Re: feedback and sharing knowledge

Damien Broderick (damien@ariel.ucs.unimelb.edu.au)
Sat, 27 Sep 1997 11:30:41 +0000


At 02:18 PM 9/26/97 -0700, Lee wrote of:

>> Even when I go abroad and have to speak English,
>> no-one has ever said I had a bad knowledge of the English language,
>> you're the first and I would like to know why.

>You're English is pretty good

Oh, dear, yes, it is to laugh. There seems to be a deeply embedded program
in the brain that ensures that when we comment on the spelling or
grammatical oddities perpetrated by other people we commit one of our own.

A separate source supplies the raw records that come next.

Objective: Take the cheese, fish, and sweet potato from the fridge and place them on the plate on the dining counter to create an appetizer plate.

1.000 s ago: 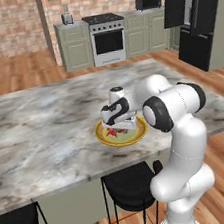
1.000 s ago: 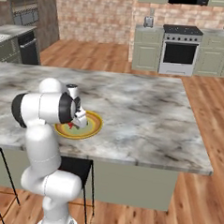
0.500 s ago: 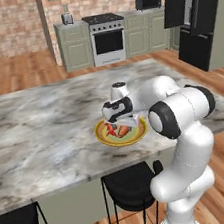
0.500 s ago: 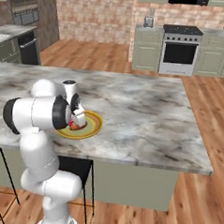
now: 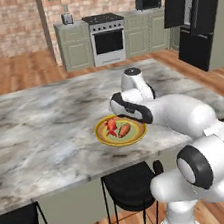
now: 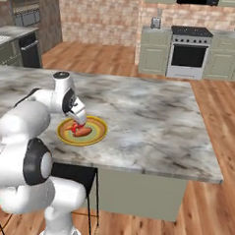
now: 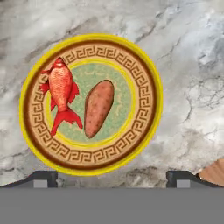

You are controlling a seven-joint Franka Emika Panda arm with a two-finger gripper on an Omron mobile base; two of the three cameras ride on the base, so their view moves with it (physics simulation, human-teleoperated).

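Below the open gripper (image 7: 111, 177), fish (image 7: 60, 93) beside sweet potato (image 7: 98, 107), on plate (image 7: 148, 113)

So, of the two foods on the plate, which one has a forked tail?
The fish, bright red with fins, lying beside the sweet potato on the plate. The sweet potato is a smooth orange-brown oval with no tail.

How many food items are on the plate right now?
2. The fish lies on one side of the plate, and the sweet potato lies beside it near the centre, apart from it. No cheese is on it.
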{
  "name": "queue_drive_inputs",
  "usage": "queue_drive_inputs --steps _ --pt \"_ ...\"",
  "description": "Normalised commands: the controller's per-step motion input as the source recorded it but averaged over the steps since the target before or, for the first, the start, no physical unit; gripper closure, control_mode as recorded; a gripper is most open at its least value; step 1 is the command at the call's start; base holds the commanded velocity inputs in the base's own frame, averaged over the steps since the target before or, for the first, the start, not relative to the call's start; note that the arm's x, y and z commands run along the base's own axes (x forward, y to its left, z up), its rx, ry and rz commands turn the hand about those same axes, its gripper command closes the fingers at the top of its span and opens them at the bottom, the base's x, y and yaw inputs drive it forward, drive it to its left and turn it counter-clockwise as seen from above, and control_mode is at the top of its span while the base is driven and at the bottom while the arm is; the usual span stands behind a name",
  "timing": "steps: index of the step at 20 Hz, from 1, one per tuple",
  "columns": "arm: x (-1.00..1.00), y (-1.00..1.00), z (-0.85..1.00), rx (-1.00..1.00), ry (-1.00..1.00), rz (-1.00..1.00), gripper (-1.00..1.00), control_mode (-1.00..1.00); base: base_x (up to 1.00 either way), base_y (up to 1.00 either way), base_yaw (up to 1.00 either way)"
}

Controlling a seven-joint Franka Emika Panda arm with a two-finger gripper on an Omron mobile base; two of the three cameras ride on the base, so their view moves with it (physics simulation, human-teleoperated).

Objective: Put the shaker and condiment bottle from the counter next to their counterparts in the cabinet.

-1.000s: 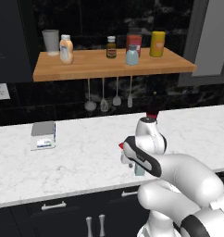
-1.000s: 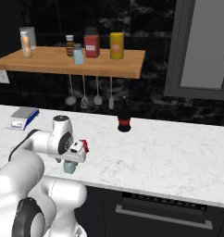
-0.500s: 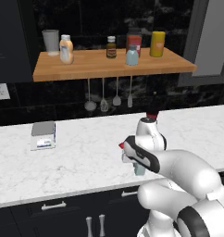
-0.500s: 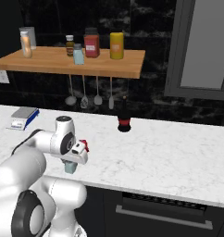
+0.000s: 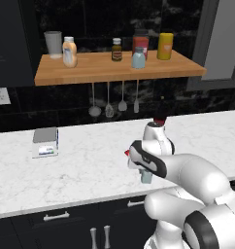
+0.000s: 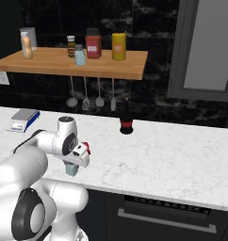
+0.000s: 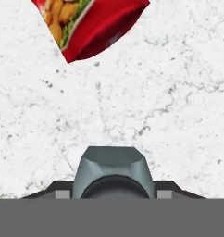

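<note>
The end effector (image 5: 146, 176) is gripping the small pale blue-grey translucent shaker (image 6: 71, 168) low over the white marble counter's (image 5: 90, 165) front edge, so its twin on the light-brown wooden plank cabinet (image 5: 90, 73) is sitting way up and back from it.

We are in a home kitchen: a white marble desk (image 5: 90, 165) runs over dark drawer fronts (image 5: 66, 223) with silver handles, a wooden shelf (image 5: 119, 73) on the black wall carries jars and bottles, and ladles and spoons (image 5: 114, 99) hang just beneath it beside a wall socket (image 5: 0, 96).
</note>
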Motion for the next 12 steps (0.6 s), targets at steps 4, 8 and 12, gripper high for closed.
queue_drive_inputs --steps 4,8,12 --pt "0.0 0.0 0.29 0.0 0.0 -0.07 1.0 -1.0 0.0 0.0 0.0" --pt "0.0 0.0 0.37 0.0 -0.01 -0.05 1.0 -1.0 0.0 0.0 0.0" --pt "0.0 0.0 0.39 0.0 0.0 -0.02 1.0 -1.0 0.0 0.0 0.0"
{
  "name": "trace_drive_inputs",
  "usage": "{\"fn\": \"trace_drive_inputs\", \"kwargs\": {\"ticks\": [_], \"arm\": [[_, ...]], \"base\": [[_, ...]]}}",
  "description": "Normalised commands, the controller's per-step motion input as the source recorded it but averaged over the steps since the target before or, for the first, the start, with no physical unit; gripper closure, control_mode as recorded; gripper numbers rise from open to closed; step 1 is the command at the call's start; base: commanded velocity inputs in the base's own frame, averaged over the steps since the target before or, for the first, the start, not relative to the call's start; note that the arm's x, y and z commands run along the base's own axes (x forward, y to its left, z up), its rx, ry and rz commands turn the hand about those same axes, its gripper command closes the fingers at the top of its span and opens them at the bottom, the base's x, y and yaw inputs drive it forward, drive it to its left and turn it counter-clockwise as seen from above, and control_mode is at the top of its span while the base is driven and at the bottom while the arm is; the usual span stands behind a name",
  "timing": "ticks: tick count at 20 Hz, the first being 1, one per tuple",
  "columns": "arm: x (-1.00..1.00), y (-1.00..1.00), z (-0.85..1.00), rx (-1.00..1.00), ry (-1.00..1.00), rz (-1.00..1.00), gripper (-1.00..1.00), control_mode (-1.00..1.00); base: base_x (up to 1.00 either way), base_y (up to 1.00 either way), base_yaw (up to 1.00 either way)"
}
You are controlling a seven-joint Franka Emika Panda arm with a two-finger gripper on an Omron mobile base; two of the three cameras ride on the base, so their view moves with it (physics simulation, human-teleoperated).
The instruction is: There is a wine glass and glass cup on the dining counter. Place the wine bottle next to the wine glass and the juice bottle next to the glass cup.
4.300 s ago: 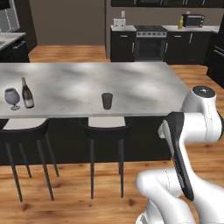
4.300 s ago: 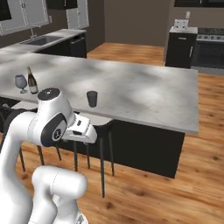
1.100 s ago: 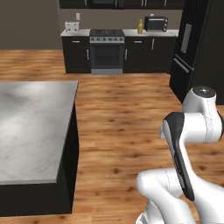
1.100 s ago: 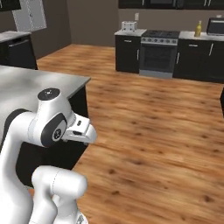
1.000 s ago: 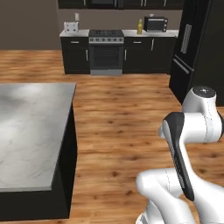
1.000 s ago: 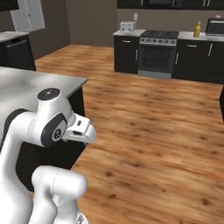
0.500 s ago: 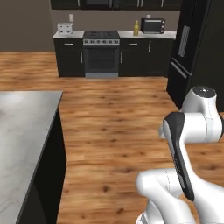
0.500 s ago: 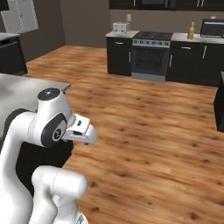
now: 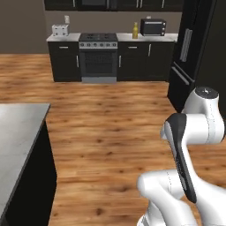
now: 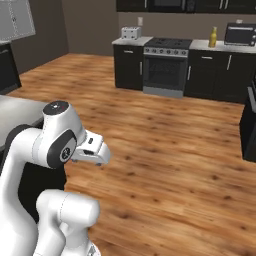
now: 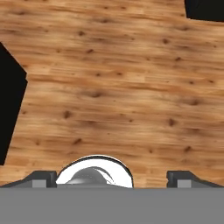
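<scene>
- Left base view: the white arm (image 9: 194, 132) rises folded at 4 o'clock. A corner of the dining counter (image 9: 17, 132), grey-white marble on a dark base, fills 8 o'clock.
- Wooden floor (image 9: 110, 123) runs from the counter to the far wall. There, at 12 o'clock, stands a black stove (image 9: 98, 57) between dark cabinets.
- The juice bottle (image 9: 135, 31), yellow and upright, stands on the far kitchen counter just right of the stove, at about 12 o'clock. A microwave (image 9: 152, 27) sits just beside it on the right; a toaster (image 9: 60, 30) sits at 11 o'clock. A tall black fridge (image 9: 194, 48) stands at 2 o'clock.
- Right base view: the arm bends at 8 o'clock, and part of the dining counter shows behind it at 9 o'clock. The juice bottle (image 10: 213, 37) stands at 1 o'clock on the far counter, between stove and microwave, well apart from the arm.
- Hand view: the gripper (image 11: 111, 177) points down at bare wooden floor. Its two dark fingertips (image 11: 41, 178) sit wide apart at 7 and 5 o'clock, nothing between them. Dark shapes cut in at 9 and 1 o'clock; I cannot tell what they are.
</scene>
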Motion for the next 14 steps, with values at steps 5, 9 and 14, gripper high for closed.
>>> {"fn": "trace_drive_inputs", "kwargs": {"ticks": [5, 9, 14], "arm": [[0.0, 0.0, 0.0, 0.0, 0.0, 0.0, -1.0, 1.0], [0.0, 0.0, 0.0, 0.0, 0.0, 0.0, -1.0, 1.0], [0.0, 0.0, 0.0, 0.0, 0.0, 0.0, -1.0, 1.0]], "base": [[0.72, -0.44, 0.0], [0.75, -0.42, 0.01], [0.75, -0.41, 0.01]]}}
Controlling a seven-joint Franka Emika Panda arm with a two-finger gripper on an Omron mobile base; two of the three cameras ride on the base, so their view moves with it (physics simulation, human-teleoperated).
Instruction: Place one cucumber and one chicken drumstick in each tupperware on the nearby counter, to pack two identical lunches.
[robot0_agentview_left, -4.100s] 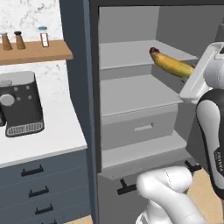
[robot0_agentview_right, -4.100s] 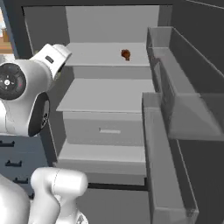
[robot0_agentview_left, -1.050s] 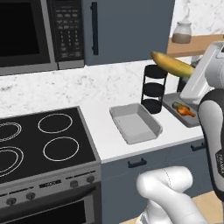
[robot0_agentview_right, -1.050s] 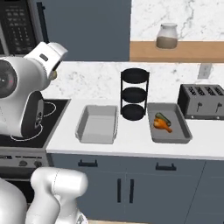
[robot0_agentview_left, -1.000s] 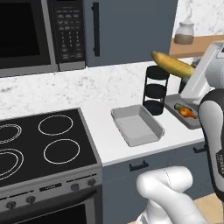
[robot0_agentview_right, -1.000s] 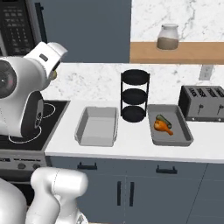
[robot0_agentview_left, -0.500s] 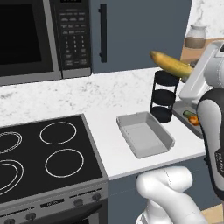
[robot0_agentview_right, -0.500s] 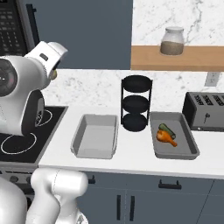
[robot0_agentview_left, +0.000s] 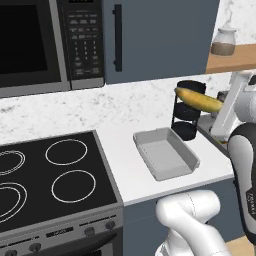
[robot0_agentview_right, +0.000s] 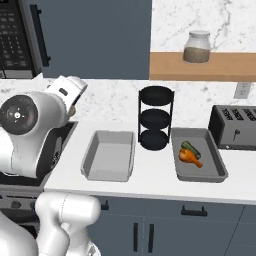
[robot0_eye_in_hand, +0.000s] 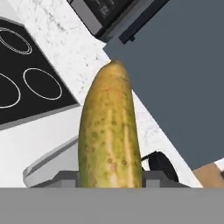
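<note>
Two grey tupperware trays sit on the white counter (robot0_agentview_right: 150, 176), one on each side of a black tiered rack (robot0_agentview_right: 155, 124). The right tray (robot0_agentview_right: 218, 165) already has a drumstick (robot0_agentview_right: 189, 156) and a green cucumber (robot0_agentview_right: 190, 148) lying in it, touching each other. So that lunch looks packed. The left tray (robot0_agentview_right: 109, 156) has no food in it yet.

The gripper (robot0_eye_in_hand: 111, 177) is up in the air, and its fingers are pinching a yellow-green cucumber (robot0_agentview_left: 198, 100) near one end. In the hand view the cucumber sticks straight out from between the finger tips. In the left base view it hangs high over the counter, beside the rack and up behind the bare tray, not yet above it.

So I think about half of the job is done. What is left: bring this cucumber over the bare tray, lower it, and let go. After that, that tray needs one drumstick too. I can't see a spare drumstick here.

A black stovetop (robot0_agentview_left: 50, 175) lies to the left of the counter, with a microwave (robot0_agentview_left: 45, 40) over it. A toaster (robot0_agentview_right: 235, 127) stands at the right, and a jar (robot0_agentview_right: 196, 47) sits on a wooden shelf (robot0_agentview_right: 210, 66).
</note>
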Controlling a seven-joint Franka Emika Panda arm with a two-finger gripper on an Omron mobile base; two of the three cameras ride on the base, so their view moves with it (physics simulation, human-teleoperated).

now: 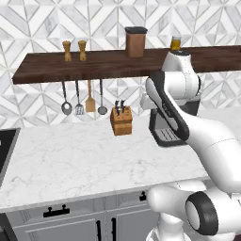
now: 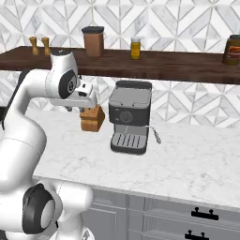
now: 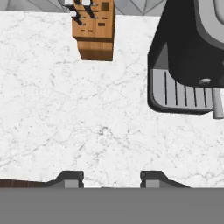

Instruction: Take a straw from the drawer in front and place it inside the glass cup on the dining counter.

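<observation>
The gripper [image 3: 105, 178] is hanging high over the marble worktop [image 1: 84, 160] with its two fingertips [image 3: 70, 178] spread apart, gripping nothing and touching nothing; below it the wooden knife block [image 3: 94, 30] is sitting near the worktop's back edge, just beside the black coffee machine [image 2: 130, 115]; the drawer [image 1: 61, 210] under the worktop's front edge is sitting closed.

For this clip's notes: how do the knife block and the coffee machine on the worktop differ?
The knife block is brown wood; the coffee machine is dark grey and black. The knife block is clearly the smaller, while the coffee machine stands taller and wider. Dark knife handles stick out of the knife block's top; the coffee machine has a ribbed drip tray at its foot and a thin wand at its side. Both stand on the marble worktop near the tiled wall.
</observation>
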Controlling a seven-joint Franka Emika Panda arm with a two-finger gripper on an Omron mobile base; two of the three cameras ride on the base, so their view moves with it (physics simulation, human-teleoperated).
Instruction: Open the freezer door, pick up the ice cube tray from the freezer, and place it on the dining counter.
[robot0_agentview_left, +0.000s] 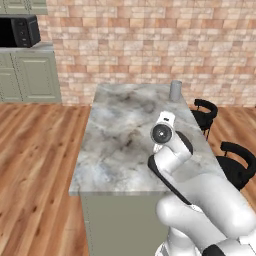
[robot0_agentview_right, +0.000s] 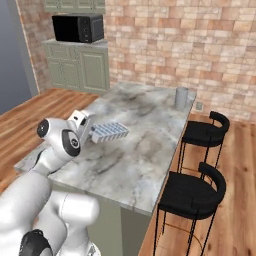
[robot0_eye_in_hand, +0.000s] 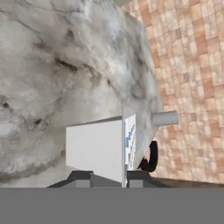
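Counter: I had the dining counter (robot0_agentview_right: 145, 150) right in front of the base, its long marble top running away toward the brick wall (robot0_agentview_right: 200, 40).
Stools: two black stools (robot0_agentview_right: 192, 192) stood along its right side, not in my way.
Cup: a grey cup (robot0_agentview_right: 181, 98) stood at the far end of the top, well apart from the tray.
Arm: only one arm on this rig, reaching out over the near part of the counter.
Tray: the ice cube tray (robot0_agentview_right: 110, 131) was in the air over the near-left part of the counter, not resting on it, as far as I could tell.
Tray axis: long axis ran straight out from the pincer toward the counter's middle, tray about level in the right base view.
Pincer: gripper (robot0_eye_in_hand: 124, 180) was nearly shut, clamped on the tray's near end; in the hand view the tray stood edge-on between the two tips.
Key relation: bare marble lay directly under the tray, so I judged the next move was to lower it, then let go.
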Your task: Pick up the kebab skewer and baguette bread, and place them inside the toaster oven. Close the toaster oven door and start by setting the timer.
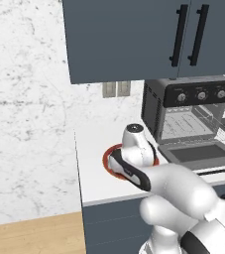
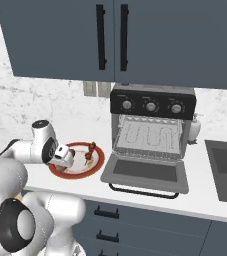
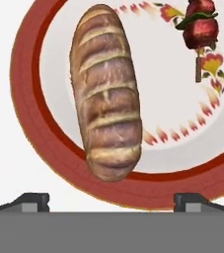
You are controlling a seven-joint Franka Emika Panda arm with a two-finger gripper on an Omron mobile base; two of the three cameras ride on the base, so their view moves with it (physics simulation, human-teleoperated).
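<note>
1. I have the gripper hanging over the red-rimmed plate on the counter, left of the toaster oven. Its two fingertips stand wide apart at the bottom of the hand view, with nothing between them.
2. The baguette bread lies on the plate just ahead of the fingers, its long axis running away from the hand; its near end overlaps the plate's red rim. The kebab skewer lies apart from it on the far side of the plate, partly cut off by the frame's edge.
3. The toaster oven door is folded down flat and the rack inside looks bare, so I judge neither item has gone in yet.
4. Handling, as I judge it: the loaf should be light, with a firm crust and a softer crumb, so a moderate squeeze ought to hold it without crushing. I would take it across its narrow width near the middle, so it does not tip.
5. The skewer looks the fiddlier one: thin stick, lumpy chunks, likely to roll. I would probably pinch across the chunks, though from the base views I cannot tell exactly how it lies.
</note>
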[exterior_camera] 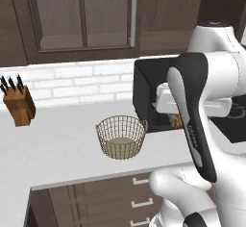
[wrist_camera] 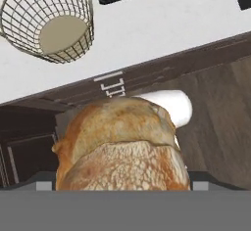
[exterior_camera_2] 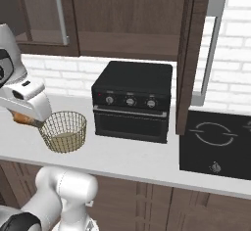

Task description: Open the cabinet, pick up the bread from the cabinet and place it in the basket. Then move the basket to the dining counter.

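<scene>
The cabinet (exterior_camera: 86, 14) hangs above the worktop (exterior_camera_2: 132, 159), beside the black oven (exterior_camera_2: 132, 100). The basket (exterior_camera: 121, 137) sits empty near the worktop's front edge. The bread (wrist_camera: 120, 144) is clamped in the gripper (exterior_camera_2: 30, 121) just beside the basket. Judged done: 1 pickup. Left: 2 steps, dropping it in and carrying the basket away.
</scene>
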Controlling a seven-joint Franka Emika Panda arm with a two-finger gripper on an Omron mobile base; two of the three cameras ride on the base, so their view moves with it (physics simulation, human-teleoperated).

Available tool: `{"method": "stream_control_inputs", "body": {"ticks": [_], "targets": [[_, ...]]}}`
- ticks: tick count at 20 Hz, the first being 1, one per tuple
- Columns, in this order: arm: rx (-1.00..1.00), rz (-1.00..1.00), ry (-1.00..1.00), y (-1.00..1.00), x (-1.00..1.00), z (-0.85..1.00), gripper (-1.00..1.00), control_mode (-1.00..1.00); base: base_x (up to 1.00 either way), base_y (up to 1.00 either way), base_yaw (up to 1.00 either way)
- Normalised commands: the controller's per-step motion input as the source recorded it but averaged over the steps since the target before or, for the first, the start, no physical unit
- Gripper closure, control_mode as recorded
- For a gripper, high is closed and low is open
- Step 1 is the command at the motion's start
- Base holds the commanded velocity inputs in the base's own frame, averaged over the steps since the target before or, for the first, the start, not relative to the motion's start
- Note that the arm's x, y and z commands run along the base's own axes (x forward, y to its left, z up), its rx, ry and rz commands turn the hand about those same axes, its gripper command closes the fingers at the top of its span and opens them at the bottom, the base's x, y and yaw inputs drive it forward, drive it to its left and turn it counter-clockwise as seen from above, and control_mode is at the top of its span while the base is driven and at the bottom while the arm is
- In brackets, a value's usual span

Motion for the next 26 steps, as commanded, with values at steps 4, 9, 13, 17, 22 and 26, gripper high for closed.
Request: {"method": "stream_control_inputs", "body": {"ticks": [4, 9, 13, 17, 22, 26], "targets": [[0.0, 0.1, 0.15, 0.31, 0.91, -0.3, 1.0, -1.0, 0.0, 0.0, 0.0], [0.0, 0.04, 0.2, 0.47, 0.74, -0.46, 1.0, -1.0, 0.0, 0.0, 0.0], [0.0, 0.01, 0.04, 0.17, 0.51, -0.81, 1.0, -1.0, 0.0, 0.0, 0.0], [0.0, 0.03, -0.05, 0.02, 0.36, -0.74, 1.0, -1.0, 0.0, 0.0, 0.0], [0.0, 0.02, -0.07, 0.02, 0.33, -0.35, 1.0, -1.0, 0.0, 0.0, 0.0], [0.0, 0.0, -0.02, 0.27, 0.5, -0.09, 1.0, -1.0, 0.0, 0.0, 0.0]]}}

> many less educated English speakers
>incorrectly follow the Spanish rule, and so they /will/ say "I don't
>know nothing".

In fact, the propositional structure of English and indeed every natural
language is so flexible and open to arbitrary fashion that the real `error'
or solecism in using `don't know nothing' is its class origins rather than
anything to do with logic. One is marking oneself as insufficiently
middle-class, in reality or aspiration. I suppose anarchists ought to be
opposed to such controlling impositions. On the other hand, normative
English is deeply pleasurable for those of us who have spent many years
learning its quirks and subtleties. So, despite Steven Pinker's populist
strictures in THE LANGUAGE INSTINCT, I can't help myself flying into a rage
when Americans say with a shrug, `I could care less' when they plainly mean
to convey that they could *not* care less, that is, that they already care
nothing about the matter in question. And then there's the errant
apostrophe's that creep into the end's of word's... Sigh.